The letter went on to say that, if Erika wished to avoid litigation, she
must submit to an interview with Boies Schiller attorneys and reveal
what information she had disclosed about Theranos and to whom. It
was signed by David Boies. Erika drove to Julia’s house and stayed
there all weekend with the blinds closed, too terrified to set foot
outside.



BACK ON THE OTHER COAST, I was beginning to sense that things were
escalating. That same Friday evening, I got a text from Alan Beam. It
was the first I’d heard from him in nearly two months.

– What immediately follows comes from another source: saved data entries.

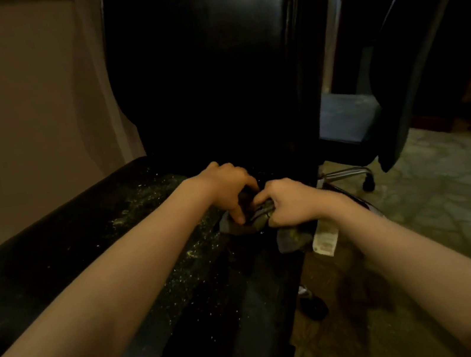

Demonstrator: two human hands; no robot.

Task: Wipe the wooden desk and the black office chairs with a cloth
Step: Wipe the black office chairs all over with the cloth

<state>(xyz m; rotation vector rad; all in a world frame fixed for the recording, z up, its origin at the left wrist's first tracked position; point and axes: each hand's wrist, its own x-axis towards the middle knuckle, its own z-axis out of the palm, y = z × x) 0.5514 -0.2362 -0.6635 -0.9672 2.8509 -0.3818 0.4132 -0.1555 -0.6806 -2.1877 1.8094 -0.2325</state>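
Both hands hold a grey cloth (261, 220) bunched on the seat of a black chair (210, 73); the left hand (229, 185) pinches one end, the right hand (287, 204) grips the other; pale crumbs (152, 211) speckle the seat; a second chair (413, 55) stands to the right.

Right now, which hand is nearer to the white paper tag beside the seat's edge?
Right. The right hand grips the cloth just above the white paper tag; the left hand holds the cloth farther left, over the seat.

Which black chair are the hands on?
The near chair, seat speckled with dust, where left hand and right hand hold the cloth; the other chair stands apart.
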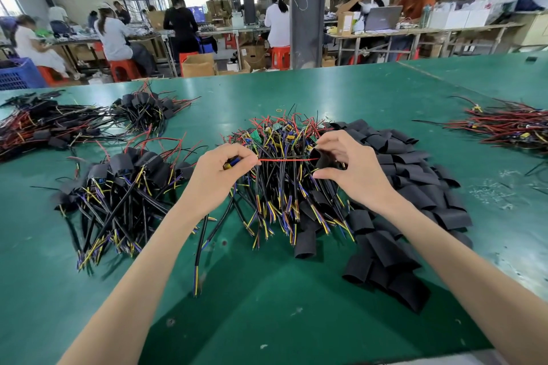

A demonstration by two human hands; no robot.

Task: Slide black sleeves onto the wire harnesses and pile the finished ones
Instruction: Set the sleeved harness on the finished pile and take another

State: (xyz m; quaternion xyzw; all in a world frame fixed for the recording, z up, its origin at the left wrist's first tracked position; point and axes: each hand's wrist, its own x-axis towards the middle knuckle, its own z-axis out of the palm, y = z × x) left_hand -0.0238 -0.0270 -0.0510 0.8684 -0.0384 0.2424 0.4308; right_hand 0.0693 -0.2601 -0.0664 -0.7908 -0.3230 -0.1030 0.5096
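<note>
The left hand [225, 170] is gripping one harness [232, 162] by its yellow-and-blue end at centre frame, fingers [240, 155] curled tight round it, and a black cable [201, 246] is hanging below that wrist toward the lower middle of the frame. A red wire [287, 159] is running taut from the fist straight across to the right hand [353, 170], which is pinching a black sleeve [321, 159] between thumb and forefinger, the other fingers arching loosely above. The wire's tip is meeting the sleeve's open mouth, though how far in it is reaching I cannot tell. Both hands are hovering over the middle pile [278, 195] of bare harnesses, a tangle of black, yellow, blue and red leads lying on the green worktop [267, 314]. Just right of that pile, and touching it, loose sleeves [415, 187] are lying in a wide heap stretching toward the lower right. At left centre a sleeved pile [124, 184] is sitting apart from the middle one, with another sleeved bunch [145, 108] beyond it and a bigger tangle [38, 126] at the far left edge. More red-wired harnesses [510, 129] are lying at the right edge. Along the top of the frame people are sitting on red stools [280, 57] at benches, and two are sitting by a laptop [382, 18] at upper right.
</note>
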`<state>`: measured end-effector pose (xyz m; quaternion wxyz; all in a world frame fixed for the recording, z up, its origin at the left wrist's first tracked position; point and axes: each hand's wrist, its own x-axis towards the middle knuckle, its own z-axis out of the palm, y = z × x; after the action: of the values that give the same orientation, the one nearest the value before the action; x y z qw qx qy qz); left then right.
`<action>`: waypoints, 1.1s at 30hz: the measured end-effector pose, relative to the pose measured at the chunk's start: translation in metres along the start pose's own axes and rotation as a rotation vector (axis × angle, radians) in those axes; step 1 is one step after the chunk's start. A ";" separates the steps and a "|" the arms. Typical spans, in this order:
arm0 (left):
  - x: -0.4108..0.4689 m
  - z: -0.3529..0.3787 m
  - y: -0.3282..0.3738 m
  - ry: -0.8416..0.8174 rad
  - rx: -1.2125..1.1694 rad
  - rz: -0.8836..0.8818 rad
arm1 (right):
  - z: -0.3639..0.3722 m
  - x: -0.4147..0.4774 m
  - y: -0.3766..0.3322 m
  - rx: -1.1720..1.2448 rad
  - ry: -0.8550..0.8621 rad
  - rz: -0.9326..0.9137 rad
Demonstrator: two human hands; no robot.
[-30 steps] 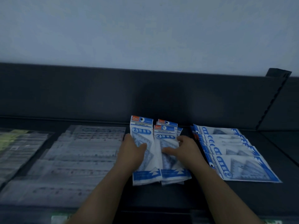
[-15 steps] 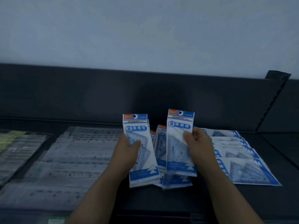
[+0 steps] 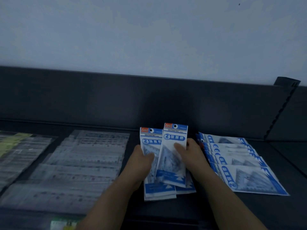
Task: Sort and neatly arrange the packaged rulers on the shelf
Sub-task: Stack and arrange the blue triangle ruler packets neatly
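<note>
Two blue and white packs of geometric rulers stand side by side at the middle of the dark shelf (image 3: pixel 166 211). My left hand (image 3: pixel 141 161) grips the left pack (image 3: pixel 150 138) with the thumb across its front. My right hand (image 3: pixel 191 155) holds the right pack (image 3: pixel 174 138), fingers over its face; this pack overlaps the left one. More packs of the same kind lie under them (image 3: pixel 159 191). A fanned row of the same packs (image 3: pixel 240 171) lies flat on the shelf to the right.
Clear sleeves of straight rulers (image 3: pixel 83 163) cover the shelf's left half, with yellowish packs (image 3: pixel 10 143) at the far left. A dark back panel (image 3: pixel 149 100) rises behind, and a slotted upright (image 3: pixel 282 107) stands at the right.
Both hands lifted a pack each off the middle pile. The right hand then brought its pack left, so it now overlaps the pack in the left hand.
</note>
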<state>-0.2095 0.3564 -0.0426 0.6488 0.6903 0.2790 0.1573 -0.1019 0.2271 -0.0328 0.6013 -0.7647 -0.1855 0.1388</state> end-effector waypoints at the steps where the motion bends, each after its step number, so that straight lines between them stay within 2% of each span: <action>1: 0.001 0.000 -0.002 0.006 0.008 0.005 | -0.001 -0.002 0.000 0.067 -0.069 0.011; 3: 0.001 0.001 -0.002 0.013 0.006 0.020 | -0.001 -0.004 -0.002 0.135 -0.158 0.022; 7: 0.000 0.003 0.005 -0.024 -0.092 0.070 | -0.002 -0.005 -0.008 0.103 -0.152 -0.045; 11: 0.005 0.001 0.010 0.080 -0.178 0.100 | -0.007 -0.010 -0.015 0.079 -0.203 -0.096; 14: 0.011 -0.002 0.013 0.147 -0.399 -0.007 | -0.013 -0.021 -0.013 -0.056 -0.390 -0.140; 16: 0.011 -0.001 0.015 0.150 -0.460 -0.022 | -0.011 -0.032 -0.012 -0.201 -0.494 -0.184; 18: 0.010 0.002 0.017 0.132 -0.451 -0.012 | -0.009 -0.037 -0.012 -0.308 -0.492 -0.225; 23: 0.005 0.003 0.019 0.085 -0.420 -0.010 | -0.015 -0.042 -0.016 -0.407 -0.503 -0.228; 27: 0.003 0.000 0.019 0.042 -0.382 0.001 | -0.016 -0.045 -0.017 -0.411 -0.421 -0.255; 33: -0.007 0.002 0.018 -0.112 -0.335 0.060 | -0.012 -0.046 -0.016 -0.323 -0.328 -0.270</action>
<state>-0.2109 0.3506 -0.0237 0.7642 0.5882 0.1919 0.1823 -0.1398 0.1989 -0.0149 0.4464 -0.7864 -0.4006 0.1477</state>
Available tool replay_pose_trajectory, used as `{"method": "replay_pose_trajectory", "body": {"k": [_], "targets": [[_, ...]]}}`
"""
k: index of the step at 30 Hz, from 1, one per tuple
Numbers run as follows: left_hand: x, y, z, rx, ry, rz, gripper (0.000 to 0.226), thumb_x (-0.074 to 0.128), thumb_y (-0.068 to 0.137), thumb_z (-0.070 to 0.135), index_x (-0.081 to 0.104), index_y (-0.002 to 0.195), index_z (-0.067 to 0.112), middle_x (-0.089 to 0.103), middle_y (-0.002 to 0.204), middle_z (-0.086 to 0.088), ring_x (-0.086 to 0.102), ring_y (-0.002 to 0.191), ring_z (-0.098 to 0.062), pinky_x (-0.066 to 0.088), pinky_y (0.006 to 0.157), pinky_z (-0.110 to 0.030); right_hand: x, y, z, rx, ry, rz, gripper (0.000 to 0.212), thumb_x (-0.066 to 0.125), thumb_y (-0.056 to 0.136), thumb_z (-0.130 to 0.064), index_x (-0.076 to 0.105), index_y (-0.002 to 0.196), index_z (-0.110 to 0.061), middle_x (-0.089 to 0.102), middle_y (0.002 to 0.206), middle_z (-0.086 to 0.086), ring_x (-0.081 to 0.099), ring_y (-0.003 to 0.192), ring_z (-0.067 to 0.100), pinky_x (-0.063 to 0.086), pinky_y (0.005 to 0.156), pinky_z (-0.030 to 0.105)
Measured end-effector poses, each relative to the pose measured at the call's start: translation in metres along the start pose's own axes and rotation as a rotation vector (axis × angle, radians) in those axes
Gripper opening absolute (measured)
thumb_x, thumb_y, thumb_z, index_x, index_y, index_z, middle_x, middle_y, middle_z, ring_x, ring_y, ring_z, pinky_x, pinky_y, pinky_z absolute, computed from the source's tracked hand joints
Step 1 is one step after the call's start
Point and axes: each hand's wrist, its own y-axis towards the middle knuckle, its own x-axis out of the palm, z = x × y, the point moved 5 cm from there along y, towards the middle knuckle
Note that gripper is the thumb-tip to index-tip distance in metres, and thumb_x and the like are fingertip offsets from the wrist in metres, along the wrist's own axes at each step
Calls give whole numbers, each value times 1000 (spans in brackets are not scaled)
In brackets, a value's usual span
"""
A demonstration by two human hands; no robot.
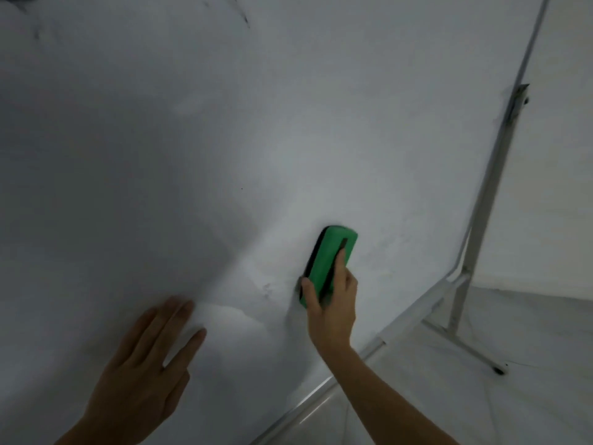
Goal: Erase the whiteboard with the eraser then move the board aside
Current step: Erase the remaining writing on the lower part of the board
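The whiteboard point(224, 139) fills most of the view, its surface mostly white with faint dark marker traces near the top left and a small smudge low in the middle. My right hand point(333, 303) grips a green eraser point(330, 258) with a black felt pad and holds it flat against the board's lower right part. My left hand point(144, 374) lies flat on the board at the lower left, fingers straight and spread.
The board's metal frame edge point(500, 130) runs down the right side to a bottom rail point(321, 387). A metal stand leg point(462, 345) reaches out over the pale tiled floor point(513, 406) at the lower right. A white wall is behind.
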Motion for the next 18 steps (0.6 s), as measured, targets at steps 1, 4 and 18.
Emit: {"method": "replay_pose_trajectory", "body": {"k": [1, 4, 18], "targets": [[-5, -7, -6, 0, -1, 12, 45, 45, 83, 14, 56, 126, 6, 52, 136, -29, 37, 135, -43, 26, 115, -52, 12, -33, -4, -68, -52, -61, 78, 50, 86, -60, -1, 146, -55, 39, 127, 0, 49, 105, 13, 52, 82, 30], [-15, -23, -21, 12, -39, 23, 42, 44, 83, 12, 63, 119, 2, 54, 134, -30, 41, 132, -44, 25, 115, -52, 16, -74, -1, -203, -187, -167, 77, 46, 86, -63, -1, 146, -54, 41, 129, 4, 50, 107, 18, 54, 79, 32], [-53, -96, -55, -54, -106, 13, 38, 47, 84, 12, 74, 106, -3, 59, 128, -28, 49, 123, -41, 30, 111, -51, 37, -66, -100, -199, -28, -31, 78, 56, 88, -54, 8, 149, -46, 42, 132, 6, 50, 112, 15, 48, 87, 25]]}}
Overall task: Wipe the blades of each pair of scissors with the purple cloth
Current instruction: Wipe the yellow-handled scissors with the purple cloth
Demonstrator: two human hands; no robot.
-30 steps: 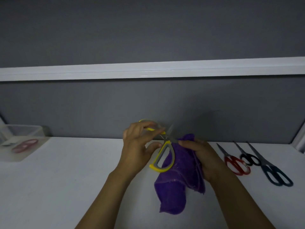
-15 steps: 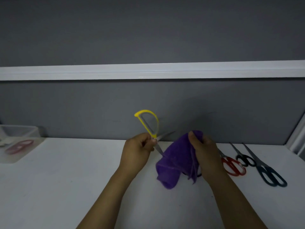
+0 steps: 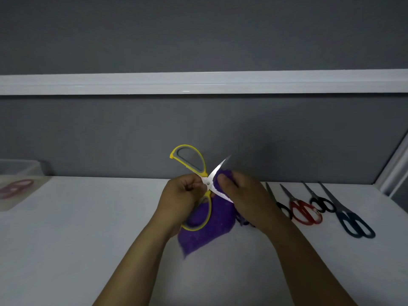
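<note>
Yellow plastic loops mark the pair in work. In the head view the yellow scissors (image 3: pixel 207 183) are held above the bench (image 3: pixel 88 239) at the middle of the frame, spread into a wide X. One loop stands at 11 o'clock from the pivot, the other hangs at 6 o'clock, and the free blade points to 1 o'clock. Our left hand (image 3: pixel 178 195) is curled round the handle necks at 9 o'clock of the pivot. Our right hand (image 3: pixel 245 199) pinches the purple cloth (image 3: pixel 205 230), thumb on top, against the lower serrated blade, which runs to 4 o'clock. The rest of the cloth hangs below both hands. We cannot tell whether its tip touches the bench.

Half a second ago the cloth was bunched in the right hand, clear of the steel, and only the upper loop showed. Now the cloth has closed on the blade and the pair is opened wide. We judge that the wipe of this blade is just starting and that the upper blade is still to do.

At 3 o'clock of the hands four more pairs lie in a row where they lay before: a small black pair (image 3: pixel 280 206) partly behind our right wrist, a red pair (image 3: pixel 304 212), a second black pair (image 3: pixel 322 203) and a dark blue pair (image 3: pixel 353 221). Far off at 9 o'clock a reddish pair (image 3: pixel 16 187) lies blurred on a clear tray (image 3: pixel 42 184).
</note>
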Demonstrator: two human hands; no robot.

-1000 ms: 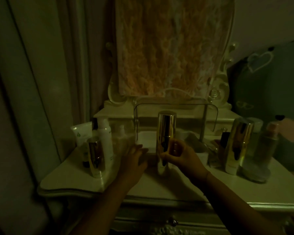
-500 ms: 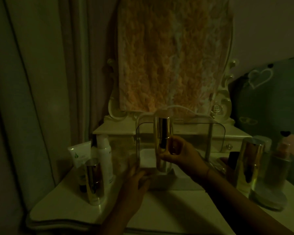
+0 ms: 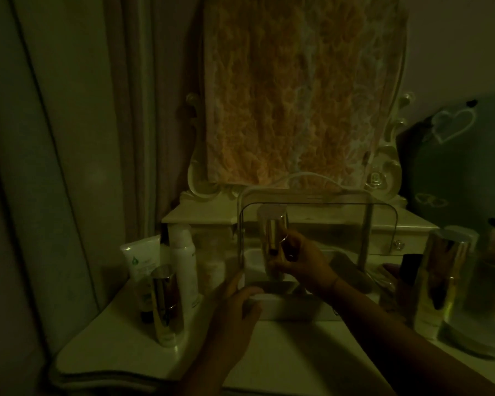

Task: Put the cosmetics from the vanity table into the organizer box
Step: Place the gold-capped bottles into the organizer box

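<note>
The right hand [image 3: 300, 261] has its fingers wrapped round the lower half of a tall gold bottle [image 3: 271, 238], holding it upright over the inside of the open box [image 3: 286, 308] on the table [image 3: 283, 355], while the left hand [image 3: 235, 312] clasps the box's front left corner. That shiny shell looks hard and slick, and likely weighty, so I'd say a firm grip round the middle of the body suits it, with a gentle set-down.

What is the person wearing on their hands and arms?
No sleeves or gloves show: both forearms are bare. The right hand has what looks like a thin band at its wrist. The left hand shows nothing worn. Dim light hides more.
</note>
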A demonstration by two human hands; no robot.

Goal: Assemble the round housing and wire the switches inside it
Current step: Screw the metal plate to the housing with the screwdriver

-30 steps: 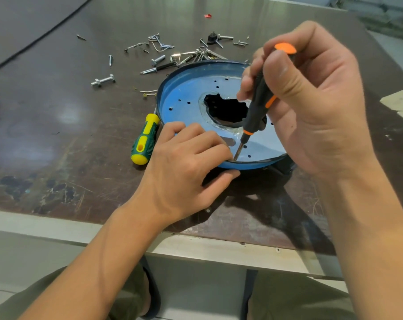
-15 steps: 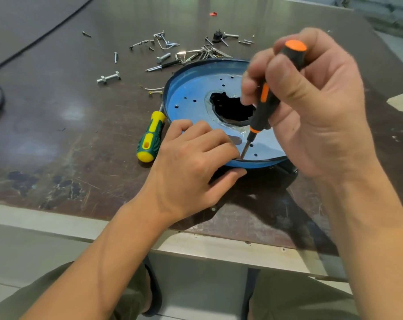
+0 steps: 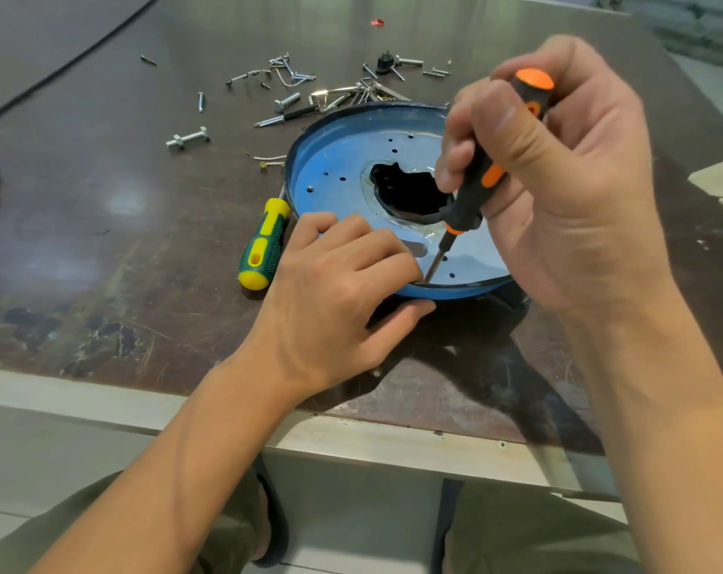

“Theranos is threatening me again,” he wrote. “Their lawyers say
they suspect I’m violating my affidavit.”


We got on the phone and I filled him in on the marathon meeting
with the Theranos delegation at the Journal a few days earlier. Rather
than scaring him like I worried it might, Alan was fascinated by this
new development. He had consulted with a new lawyer, a former
federal prosecutor who had worked on the Medicare Fraud Strike
Force, and felt less vulnerable to Theranos’s intimidation tactics. In
fact, he seemed to have changed his mind and to want to resume
helping me get the story out.


Later that night, an email from Meredith Dearborn landed in my in-
box. Attached to it was a formal letter from David Boies addressed to
Jay Conti, who was the email’s primary recipient. Citing several
California statutes, the letter sternly demanded that the Journal
“destroy or return” all Theranos trade secrets and confidential
information in its possession. Even though Boies must have known
there was zero chance we would do that, it was a shot across the bow.


Any remaining doubts I had that Theranos was waging an aggressive
counterattack were put to rest the following Monday morning. I was
sitting in my idled car listening to the radio while waiting for the
street-sweeping truck to go by—one of the less pleasant aspects of life
in Brooklyn—when my cell phone rang. I turned the volume down on
the car radio and answered.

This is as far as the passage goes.